Last year, after a mini-break from the game, Whitelock was back to his best but Retallick was on sabbatical and absent entirely. Barrett and Patrick Tuipulotu, meanwhile, toiled away but still weren’t reaching the lofty heights that many would have anticipated of the two 28-year-olds, given their obvious potential visible during their younger years. Tupou Vaa’i was also added to the mix after an impressive debut season for the Chiefs and looked like he could have a long career in the black jersey while still very much being wet behind the ears.

In 2021, Retallick returned to the fold but never appeared to fully adjust back to the rigours of test rugby. It’s been more than two years since we’ve really seen him at his best. Whitelock started out strongly and his absence was keenly felt during the Rugby Championship, where the All Blacks were outsmarted at lineout time. Upon his return on the end-of-year tour, however, his form was more akin to 2019 than 2020 and despite his obvious world-class abilities at lineout time, he was outplayed around the park by many of his European opposition.

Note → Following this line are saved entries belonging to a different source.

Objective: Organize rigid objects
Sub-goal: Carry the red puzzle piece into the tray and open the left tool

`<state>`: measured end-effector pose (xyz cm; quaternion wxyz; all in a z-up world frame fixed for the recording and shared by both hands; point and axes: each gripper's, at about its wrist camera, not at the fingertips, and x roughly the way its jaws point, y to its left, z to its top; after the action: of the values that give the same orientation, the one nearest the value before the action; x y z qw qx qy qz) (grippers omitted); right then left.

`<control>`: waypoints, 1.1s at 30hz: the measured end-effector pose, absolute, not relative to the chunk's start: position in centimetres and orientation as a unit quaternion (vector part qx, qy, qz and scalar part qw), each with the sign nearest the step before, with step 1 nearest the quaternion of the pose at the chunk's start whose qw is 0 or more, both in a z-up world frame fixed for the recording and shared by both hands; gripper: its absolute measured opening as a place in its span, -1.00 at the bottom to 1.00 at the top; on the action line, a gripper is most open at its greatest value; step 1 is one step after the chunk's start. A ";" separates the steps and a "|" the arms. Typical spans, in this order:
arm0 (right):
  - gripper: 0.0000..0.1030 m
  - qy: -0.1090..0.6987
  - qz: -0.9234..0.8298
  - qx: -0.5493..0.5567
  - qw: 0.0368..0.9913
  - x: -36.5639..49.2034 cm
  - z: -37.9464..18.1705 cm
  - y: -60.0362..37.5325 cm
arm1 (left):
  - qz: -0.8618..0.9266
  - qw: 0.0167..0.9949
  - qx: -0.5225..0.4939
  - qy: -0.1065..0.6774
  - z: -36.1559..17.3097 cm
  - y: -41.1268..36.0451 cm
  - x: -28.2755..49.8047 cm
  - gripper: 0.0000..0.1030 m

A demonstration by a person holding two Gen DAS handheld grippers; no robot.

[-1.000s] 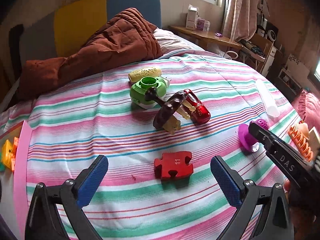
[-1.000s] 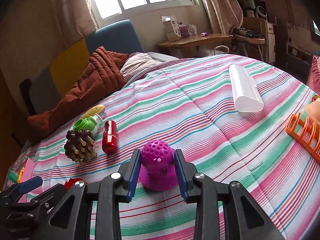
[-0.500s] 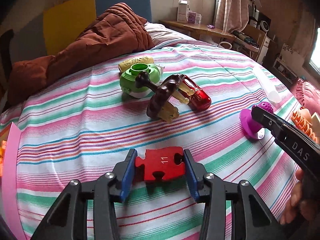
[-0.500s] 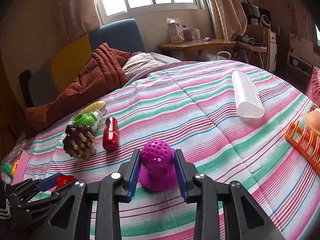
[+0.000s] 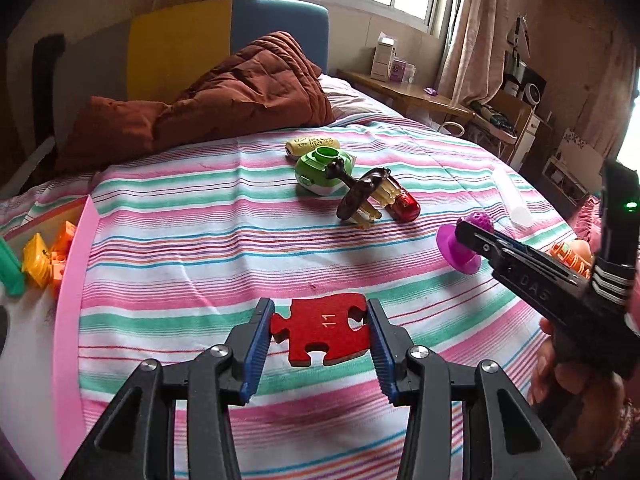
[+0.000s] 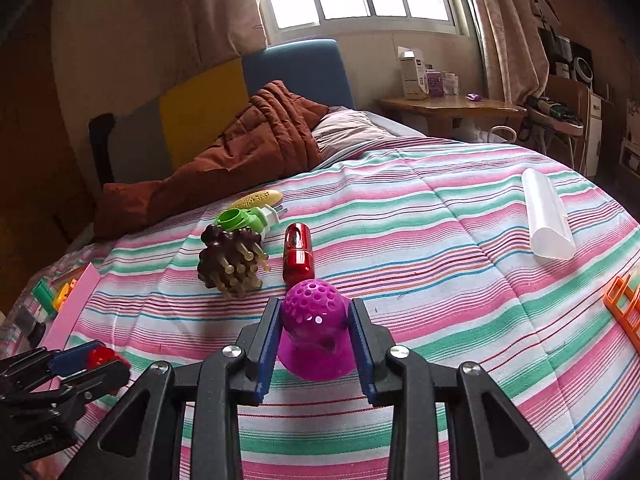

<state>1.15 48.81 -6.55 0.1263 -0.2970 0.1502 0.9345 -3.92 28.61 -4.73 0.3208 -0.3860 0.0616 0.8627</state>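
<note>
Between the left gripper's (image 5: 320,330) pads sits a clamped red puzzle piece (image 5: 320,330); the right gripper (image 6: 314,324) grips a purple toy (image 6: 314,324).

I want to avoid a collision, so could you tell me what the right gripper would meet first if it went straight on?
Probably the red capsule-shaped toy, lying just beyond the purple perforated toy held in the right gripper; depth is uncertain.

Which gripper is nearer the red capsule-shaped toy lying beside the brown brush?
Right. The right gripper, clamped on the purple toy, sits just short of the red capsule; the left gripper, holding the red puzzle piece, is farther back.
</note>
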 end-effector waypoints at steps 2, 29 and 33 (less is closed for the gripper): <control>-0.36 0.153 0.931 -0.304 0.128 0.9 -6.8 48.9 | 0.864 0.322 -0.384 0.049 -4.0 27.3 -3.5 -0.10; -0.36 0.093 0.926 -0.332 0.151 0.2 -6.9 47.1 | 0.882 0.143 -0.449 0.000 -4.7 8.9 -14.1 -0.10; -0.36 0.088 0.924 -0.338 0.155 0.1 -7.0 47.0 | 0.874 0.129 -0.468 0.007 -6.0 8.7 -16.2 -0.10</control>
<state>0.06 47.02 -7.00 0.1546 -0.3378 0.0876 0.9243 -16.17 8.67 -6.02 0.1287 -0.4684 0.0070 0.8741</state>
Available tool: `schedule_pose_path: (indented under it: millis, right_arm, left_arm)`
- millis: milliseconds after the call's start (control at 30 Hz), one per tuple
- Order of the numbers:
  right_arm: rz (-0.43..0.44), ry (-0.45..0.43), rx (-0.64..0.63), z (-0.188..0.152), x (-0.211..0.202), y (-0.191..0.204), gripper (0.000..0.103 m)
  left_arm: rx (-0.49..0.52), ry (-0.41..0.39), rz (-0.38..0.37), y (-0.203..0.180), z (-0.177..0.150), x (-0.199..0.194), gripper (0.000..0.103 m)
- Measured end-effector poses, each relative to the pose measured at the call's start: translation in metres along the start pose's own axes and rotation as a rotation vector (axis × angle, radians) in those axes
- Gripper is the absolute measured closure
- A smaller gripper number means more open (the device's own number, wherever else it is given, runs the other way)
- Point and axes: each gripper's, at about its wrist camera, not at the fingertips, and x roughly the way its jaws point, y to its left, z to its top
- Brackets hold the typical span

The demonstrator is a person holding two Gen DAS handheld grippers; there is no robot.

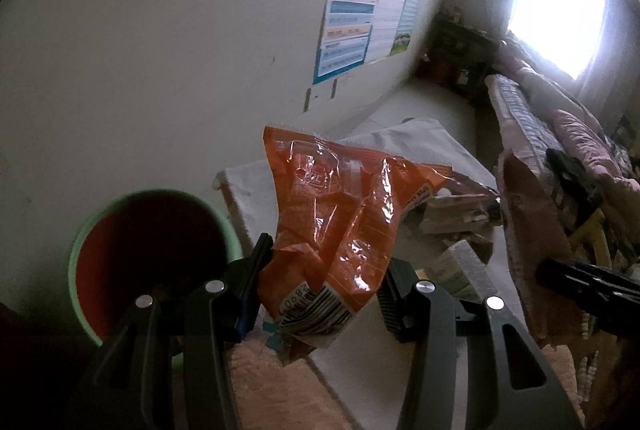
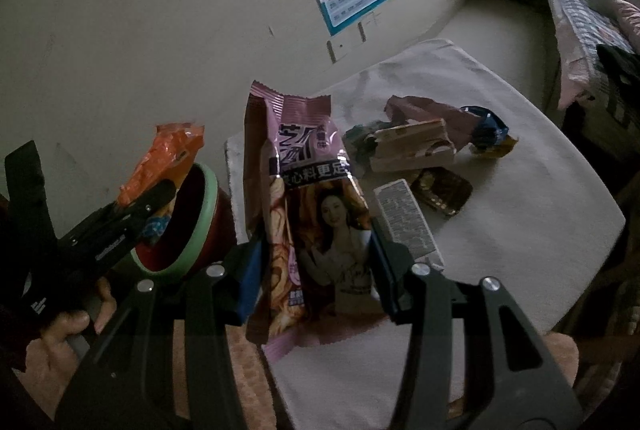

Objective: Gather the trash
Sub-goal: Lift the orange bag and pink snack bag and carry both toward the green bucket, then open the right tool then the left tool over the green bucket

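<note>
Orange wrapper (image 1: 336,230) clamped in left tool (image 1: 320,286) beside bin rim (image 1: 76,250); right tool (image 2: 316,270) grips pink wrapper (image 2: 308,206).

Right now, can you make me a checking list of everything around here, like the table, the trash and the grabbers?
Surface: white cloth-covered table, wrinkled.
Job's things: orange wrapper and pink snack bag both lifted; red bin with green rim beside the table.
Clutter: pile of wrappers on the cloth, a white label packet nearby.
Grippers: left gripper jaws shut on orange wrapper; right gripper jaws shut on pink snack bag.
Cables: nothing seen.
Surroundings: wall posters, bright window, bedding.
</note>
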Motion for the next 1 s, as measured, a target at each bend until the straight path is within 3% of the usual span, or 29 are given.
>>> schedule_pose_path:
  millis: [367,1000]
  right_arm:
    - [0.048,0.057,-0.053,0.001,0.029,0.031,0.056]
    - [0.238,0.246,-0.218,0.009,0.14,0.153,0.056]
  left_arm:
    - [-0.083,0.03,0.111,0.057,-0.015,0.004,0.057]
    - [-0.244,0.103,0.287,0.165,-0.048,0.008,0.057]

Barrett certainly stepped up to shoulder some hefty responsibilities in the early part of the year, managing six stars, but neither he nor Tuipulotu – who had just two starts to his name – headed north with the side. Their absence in Europe paved the way for Josh Lord to join the ranks of the All Blacks but that was very much a decision driven on the youngster’s potential, as opposed to him currently being the sixth-best lock in the country, while Vaa’i continued his development with the side.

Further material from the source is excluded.